Non-Uniform Memory Access (NUMA) systems are prevalent in HPC, where optimal thread-to-core allocation and page placement are crucial for enhancing performance and minimizing energy usage. Moreover, considering that NUMA systems have hardware support for a large number of hardware threads and many parallel applications have limited scalability, artificially decreasing the number of threads by using Dynamic Concurrency Throttling (DCT) may bring further improvements. However, the optimal configuration (thread mapping, page mapping, number of threads) for energy and performance, quantified by the Energy-Delay Product (EDP), varies with the system hardware, application and input set, even during execution.
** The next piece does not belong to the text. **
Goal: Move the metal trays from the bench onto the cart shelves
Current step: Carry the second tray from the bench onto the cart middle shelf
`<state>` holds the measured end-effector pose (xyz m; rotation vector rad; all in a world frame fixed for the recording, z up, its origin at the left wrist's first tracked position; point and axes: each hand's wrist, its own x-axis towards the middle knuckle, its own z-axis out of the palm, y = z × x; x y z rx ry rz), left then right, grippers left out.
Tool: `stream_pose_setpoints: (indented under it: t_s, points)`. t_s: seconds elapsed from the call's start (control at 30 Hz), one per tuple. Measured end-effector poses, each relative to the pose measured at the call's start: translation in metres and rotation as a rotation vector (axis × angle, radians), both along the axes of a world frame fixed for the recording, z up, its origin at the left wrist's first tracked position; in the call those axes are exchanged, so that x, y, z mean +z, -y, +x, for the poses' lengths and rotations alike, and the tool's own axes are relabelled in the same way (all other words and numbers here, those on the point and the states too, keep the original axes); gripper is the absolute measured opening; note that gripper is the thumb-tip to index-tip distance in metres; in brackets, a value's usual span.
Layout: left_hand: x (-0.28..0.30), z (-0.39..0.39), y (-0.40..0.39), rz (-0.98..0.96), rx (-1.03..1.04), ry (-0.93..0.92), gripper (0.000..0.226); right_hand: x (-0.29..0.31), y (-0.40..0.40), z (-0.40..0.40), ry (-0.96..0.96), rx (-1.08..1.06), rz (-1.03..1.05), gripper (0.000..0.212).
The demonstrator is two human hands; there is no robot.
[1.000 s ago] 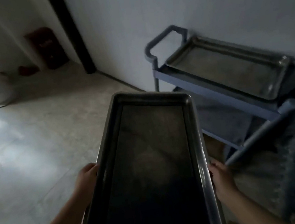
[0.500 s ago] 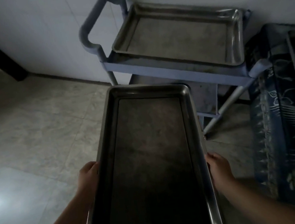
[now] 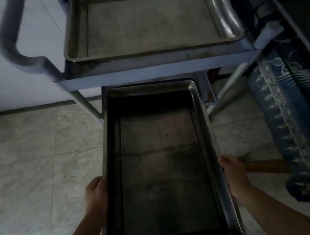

Because of this dynamic nature, adaptability is essential, making offline strategies much less effective. Despite their effectiveness, online strategies introduce additional execution overhead, which involves learning at run-time and the cost of transitions between configurations with cache warm-ups, thread and data reallocation. Thus, balancing the learning time and solution quality becomes increasingly significant. In this scenario, this work proposes a framework to find such optimal configurations into a single, online, and efficient approach. Our experimental evaluation shows that our framework improves EDP and performance compared to online state-of-the-art techniques of thread/page mapping (up to 69.3% and 43.4%) and DCT (up to 93.2% and 74.9%), while being totally adaptive and requiring minimum user intervention.

查看原文本刊更多论文

基于NUMA系统的线程和页面映射的在线线程节流集成框架

非统一内存访问（NUMA）系统在HPC中很普遍，其中最佳的线程到核心分配和页面放置对于提高性能和最小化能耗至关重要。此外，考虑到NUMA系统具有对大量硬件线程的硬件支持，并且许多并行应用程序具有有限的可伸缩性，通过使用动态并发节流（Dynamic Concurrency Throttling， DCT）人为地减少线程数量可能会带来进一步的改进。然而，能源和性能的最佳配置（线程映射、页面映射、线程数）（由能源延迟积（energy - delay Product， EDP）量化）随着系统硬件、应用程序和输入集的不同而变化，甚至在执行过程中也是如此。由于这种动态特性，适应性是必不可少的，这使得离线策略的有效性大大降低。尽管它们很有效，但是在线策略引入了额外的执行开销，包括在运行时学习，以及在配置之间转换的成本，包括缓存预热、线程和数据重新分配。因此，平衡学习时间和解决方案质量变得越来越重要。在这种情况下，本工作提出了一个框架，将这种最佳配置找到一个单一的、在线的、有效的方法。我们的实验评估表明，与在线最先进的线程/页面映射技术（高达69.3%和43.4%）和DCT（高达93.2%和74.9%）相比，我们的框架提高了EDP和性能，同时完全自适应并且需要最少的用户干预。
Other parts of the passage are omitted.